EXERCISE PROMPT> The stretch wanted below opens at the line containing "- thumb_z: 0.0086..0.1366" and closes at the line containing "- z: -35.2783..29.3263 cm". Please return it exactly, with no other lines.

MATERIAL SUPPLIED>
::::::::
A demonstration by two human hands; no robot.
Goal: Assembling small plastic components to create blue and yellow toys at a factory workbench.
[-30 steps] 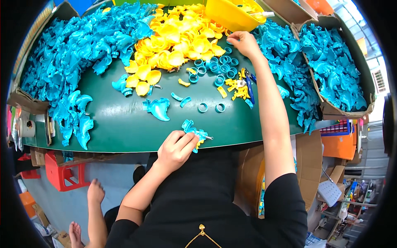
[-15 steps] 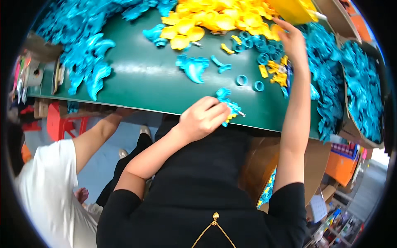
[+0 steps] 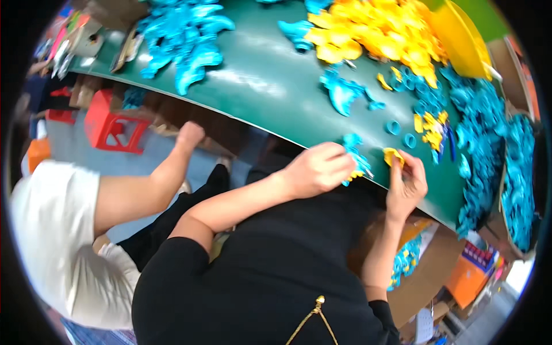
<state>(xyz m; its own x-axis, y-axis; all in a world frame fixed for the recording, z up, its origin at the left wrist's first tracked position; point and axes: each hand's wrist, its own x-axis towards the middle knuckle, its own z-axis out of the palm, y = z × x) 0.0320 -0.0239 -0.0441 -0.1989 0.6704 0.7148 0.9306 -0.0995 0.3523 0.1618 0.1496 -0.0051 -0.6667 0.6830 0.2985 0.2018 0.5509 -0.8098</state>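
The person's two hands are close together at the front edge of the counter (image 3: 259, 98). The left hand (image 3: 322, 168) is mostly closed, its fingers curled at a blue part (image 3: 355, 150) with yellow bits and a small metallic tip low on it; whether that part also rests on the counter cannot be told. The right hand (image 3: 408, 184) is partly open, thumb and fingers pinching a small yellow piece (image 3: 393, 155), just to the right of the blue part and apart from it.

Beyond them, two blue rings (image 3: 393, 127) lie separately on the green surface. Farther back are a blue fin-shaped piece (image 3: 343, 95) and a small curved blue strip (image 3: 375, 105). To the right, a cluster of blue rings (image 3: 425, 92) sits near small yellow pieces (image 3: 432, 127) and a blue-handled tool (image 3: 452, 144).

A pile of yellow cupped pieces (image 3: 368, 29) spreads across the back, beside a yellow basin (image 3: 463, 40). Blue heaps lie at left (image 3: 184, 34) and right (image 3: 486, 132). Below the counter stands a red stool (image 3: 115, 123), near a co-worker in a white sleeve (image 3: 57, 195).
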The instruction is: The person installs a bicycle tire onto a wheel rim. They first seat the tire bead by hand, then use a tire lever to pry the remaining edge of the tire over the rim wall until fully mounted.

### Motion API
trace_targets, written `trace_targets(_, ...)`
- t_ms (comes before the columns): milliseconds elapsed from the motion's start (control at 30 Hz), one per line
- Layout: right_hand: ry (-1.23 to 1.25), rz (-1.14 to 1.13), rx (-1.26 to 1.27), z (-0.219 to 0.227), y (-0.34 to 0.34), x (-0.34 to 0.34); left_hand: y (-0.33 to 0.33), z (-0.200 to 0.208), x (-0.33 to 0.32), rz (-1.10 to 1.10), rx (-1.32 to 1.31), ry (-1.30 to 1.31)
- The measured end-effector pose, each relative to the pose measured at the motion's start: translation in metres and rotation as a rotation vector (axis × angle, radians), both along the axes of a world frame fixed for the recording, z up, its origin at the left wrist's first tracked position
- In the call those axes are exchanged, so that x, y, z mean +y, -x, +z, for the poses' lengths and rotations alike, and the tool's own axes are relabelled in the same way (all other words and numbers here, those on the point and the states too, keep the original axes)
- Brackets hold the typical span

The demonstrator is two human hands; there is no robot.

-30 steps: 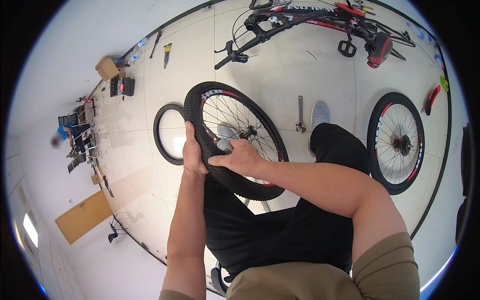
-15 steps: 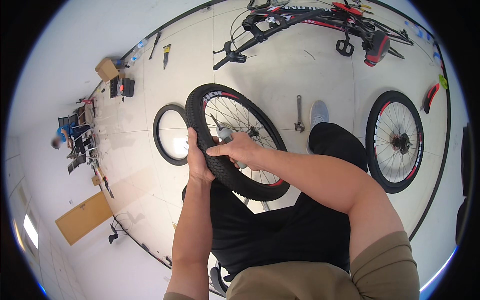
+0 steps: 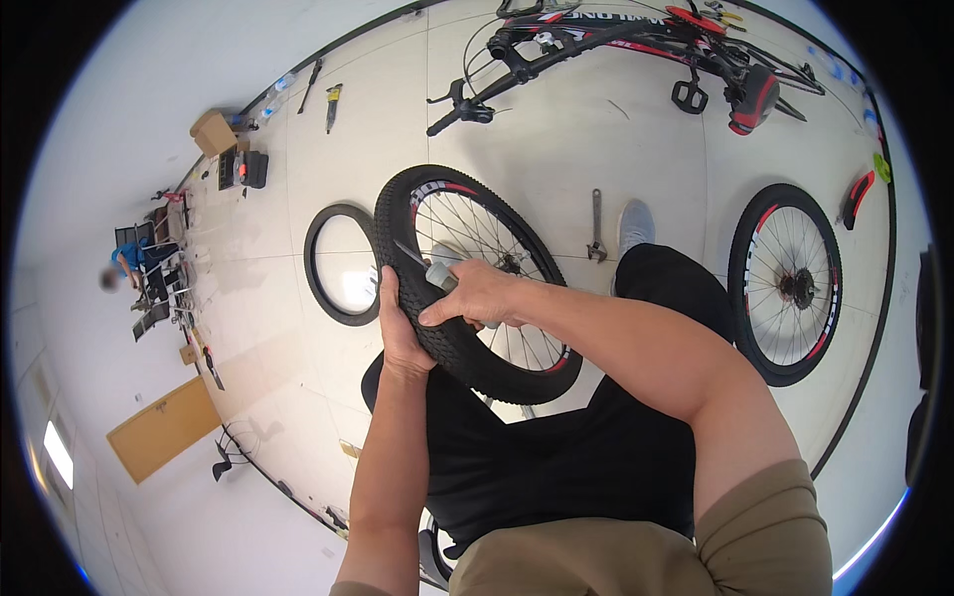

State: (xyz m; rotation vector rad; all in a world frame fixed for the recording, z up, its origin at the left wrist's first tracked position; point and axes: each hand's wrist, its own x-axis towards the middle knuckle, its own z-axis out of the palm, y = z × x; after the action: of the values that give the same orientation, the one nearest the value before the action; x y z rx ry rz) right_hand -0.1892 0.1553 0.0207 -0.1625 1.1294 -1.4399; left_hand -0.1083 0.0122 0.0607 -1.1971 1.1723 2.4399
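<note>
A bicycle wheel (image 3: 432, 333) with a knobbly black tyre and a red-and-white rim leans tilted against my legs. My left hand (image 3: 401, 333) is wrapped round the tyre's left side. In my right hand (image 3: 475, 294) is a grey-handled screwdriver (image 3: 441, 276), its thin metal shaft lying over the tyre's inner edge near the rim. Whether the tip is under the tyre bead, I cannot tell. My right thumb presses on the tread beside my left hand. Behind the wheel, a loose black tyre (image 3: 311, 260) lies on the floor.
A bicycle frame (image 3: 586, 42) without wheels lies at the far side. Another wheel (image 3: 737, 288) rests at the right. An adjustable wrench (image 3: 596, 223) lies beside my shoe (image 3: 635, 224). Further left are a yellow-handled tool (image 3: 333, 107), a cardboard box (image 3: 213, 133) and a seated person (image 3: 129, 260).
The screwdriver has tipped further toward the left, its shaft now over the tyre's edge instead of among the spokes. The wheel and both hands have shifted slightly to the right.
</note>
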Motion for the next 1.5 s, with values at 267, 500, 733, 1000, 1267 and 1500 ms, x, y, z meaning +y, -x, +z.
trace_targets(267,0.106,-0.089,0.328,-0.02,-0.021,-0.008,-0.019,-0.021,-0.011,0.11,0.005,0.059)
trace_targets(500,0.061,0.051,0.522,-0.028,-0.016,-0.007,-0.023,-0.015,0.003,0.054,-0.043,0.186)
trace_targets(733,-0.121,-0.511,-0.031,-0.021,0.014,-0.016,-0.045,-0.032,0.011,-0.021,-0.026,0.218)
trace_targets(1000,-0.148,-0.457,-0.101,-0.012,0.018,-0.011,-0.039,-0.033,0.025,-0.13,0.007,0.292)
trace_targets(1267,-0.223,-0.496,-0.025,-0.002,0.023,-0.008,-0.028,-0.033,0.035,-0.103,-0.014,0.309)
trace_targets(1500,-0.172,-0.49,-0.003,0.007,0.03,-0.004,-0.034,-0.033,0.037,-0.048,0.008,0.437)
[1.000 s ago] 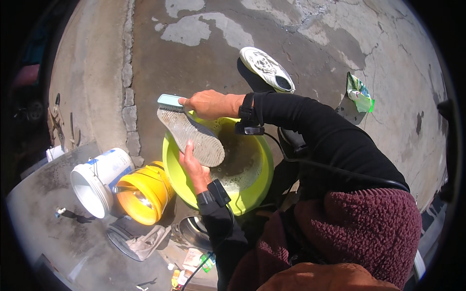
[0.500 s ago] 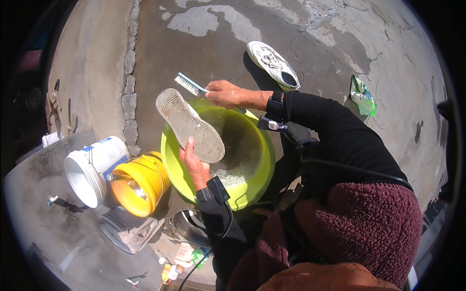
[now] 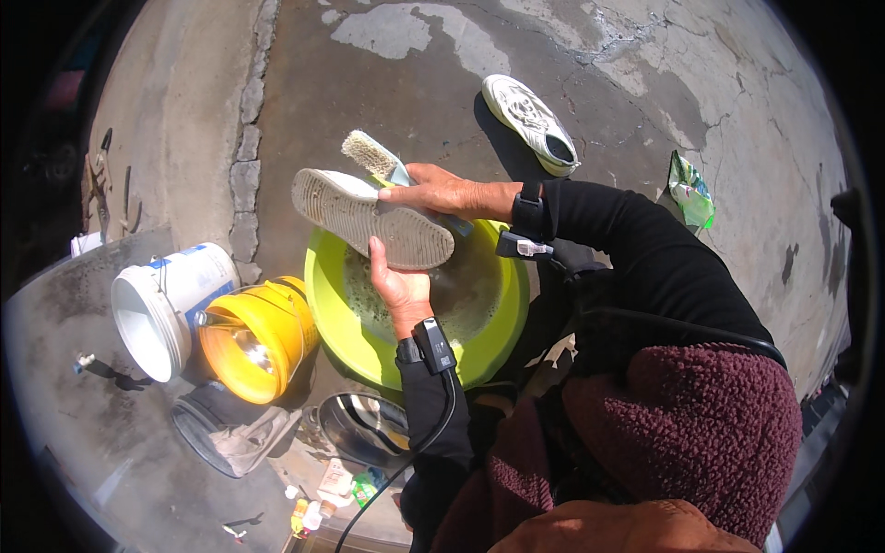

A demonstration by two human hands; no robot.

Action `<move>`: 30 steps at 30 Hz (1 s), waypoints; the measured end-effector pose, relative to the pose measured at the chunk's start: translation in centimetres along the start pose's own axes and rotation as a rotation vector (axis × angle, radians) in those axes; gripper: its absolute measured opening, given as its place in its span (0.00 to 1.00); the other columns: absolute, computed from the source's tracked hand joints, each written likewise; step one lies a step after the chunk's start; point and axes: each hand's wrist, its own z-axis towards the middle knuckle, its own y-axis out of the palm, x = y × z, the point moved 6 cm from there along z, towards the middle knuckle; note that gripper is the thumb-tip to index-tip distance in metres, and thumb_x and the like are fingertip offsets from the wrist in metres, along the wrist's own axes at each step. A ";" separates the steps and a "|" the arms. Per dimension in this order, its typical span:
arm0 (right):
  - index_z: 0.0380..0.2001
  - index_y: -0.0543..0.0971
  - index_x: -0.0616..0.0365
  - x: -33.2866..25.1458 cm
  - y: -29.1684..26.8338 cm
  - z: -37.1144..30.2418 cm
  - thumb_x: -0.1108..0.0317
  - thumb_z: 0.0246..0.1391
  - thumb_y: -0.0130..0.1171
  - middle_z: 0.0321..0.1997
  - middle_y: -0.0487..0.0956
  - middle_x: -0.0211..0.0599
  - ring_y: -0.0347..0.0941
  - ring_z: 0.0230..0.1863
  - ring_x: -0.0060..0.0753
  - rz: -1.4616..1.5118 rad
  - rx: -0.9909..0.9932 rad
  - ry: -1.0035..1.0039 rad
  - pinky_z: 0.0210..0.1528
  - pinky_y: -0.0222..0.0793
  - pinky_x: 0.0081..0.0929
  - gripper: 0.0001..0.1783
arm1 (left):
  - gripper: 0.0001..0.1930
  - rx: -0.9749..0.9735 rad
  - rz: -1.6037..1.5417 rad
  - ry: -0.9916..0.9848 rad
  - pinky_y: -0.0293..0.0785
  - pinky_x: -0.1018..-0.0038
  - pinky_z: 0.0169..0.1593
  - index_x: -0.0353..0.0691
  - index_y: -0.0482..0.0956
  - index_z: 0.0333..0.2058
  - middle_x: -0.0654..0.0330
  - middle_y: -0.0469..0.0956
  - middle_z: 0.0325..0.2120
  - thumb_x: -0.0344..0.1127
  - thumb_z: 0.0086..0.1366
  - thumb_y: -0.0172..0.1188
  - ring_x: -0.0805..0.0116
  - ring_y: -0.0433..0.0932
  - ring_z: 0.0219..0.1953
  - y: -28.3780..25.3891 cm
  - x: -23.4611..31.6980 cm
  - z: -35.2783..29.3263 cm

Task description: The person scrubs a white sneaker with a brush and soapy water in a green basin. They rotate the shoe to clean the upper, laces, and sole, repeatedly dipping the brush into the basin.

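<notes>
A white shoe (image 3: 318, 195) with its grey ridged sole turned up is held over a lime-green basin (image 3: 324, 323) of murky, foamy water. My left hand (image 3: 400, 288) grips it from the near side, thumb pressed on the sole. My right hand (image 3: 444, 192) is closed around the handle of a scrub brush (image 3: 371, 155), close above the shoe's far edge. The brush's pale bristles face up and toward the left, apart from the sole. Its handle is partly hidden by my fingers.
Left of the basin stand a yellow bucket (image 3: 295, 323) and a white bucket (image 3: 207, 267). A metal pan (image 3: 364, 429) and a cloth (image 3: 253, 442) lie nearer. The other white shoe (image 3: 527, 120) sits on the concrete beyond, with a green packet (image 3: 690, 192) farther right.
The shoe has swung to lie more crosswise, and my left hand has moved up and right. My right hand has come closer to the shoe, turning the brush bristles up.
</notes>
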 end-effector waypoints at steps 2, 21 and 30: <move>0.47 0.74 0.63 -0.3 0.2 0.5 0.45 0.50 0.69 0.43 0.78 0.42 0.74 0.46 0.30 -0.126 -0.042 -0.031 0.49 0.70 0.30 0.33 | 0.35 0.035 0.024 -0.043 0.59 0.57 0.66 0.37 0.60 0.66 0.55 0.66 0.62 0.52 0.68 0.55 0.57 0.65 0.63 -0.3 -0.4 0.1; 0.54 0.71 0.61 -2.4 -0.1 0.0 0.57 0.47 0.67 0.48 0.78 0.46 0.74 0.52 0.38 -0.243 -0.071 -0.122 0.56 0.68 0.35 0.33 | 0.14 0.168 -0.335 -0.040 0.76 0.61 0.55 0.36 0.78 0.47 0.55 0.81 0.42 0.35 0.67 0.53 0.56 0.79 0.47 -11.6 -1.9 -1.4; 0.51 0.74 0.61 -1.9 -0.2 0.3 0.60 0.47 0.68 0.46 0.79 0.42 0.75 0.49 0.32 -0.201 -0.069 -0.126 0.53 0.70 0.31 0.29 | 0.30 -0.104 0.447 0.300 0.38 0.59 0.73 0.32 0.54 0.68 0.46 0.59 0.67 0.45 0.74 0.45 0.54 0.52 0.71 3.2 10.6 1.4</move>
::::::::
THE COMPLETED TASK>
  - thumb_z: 0.0086..0.1366
  - thumb_y: -0.0172..0.1188
  - ring_x: -0.0805..0.0116
  - ring_y: -0.0433..0.0932
  - ring_z: 0.0219..0.1953
  - y: -28.3780..25.3891 cm
  - x: -23.4611..31.6980 cm
  - z: -35.2783..29.3263 cm

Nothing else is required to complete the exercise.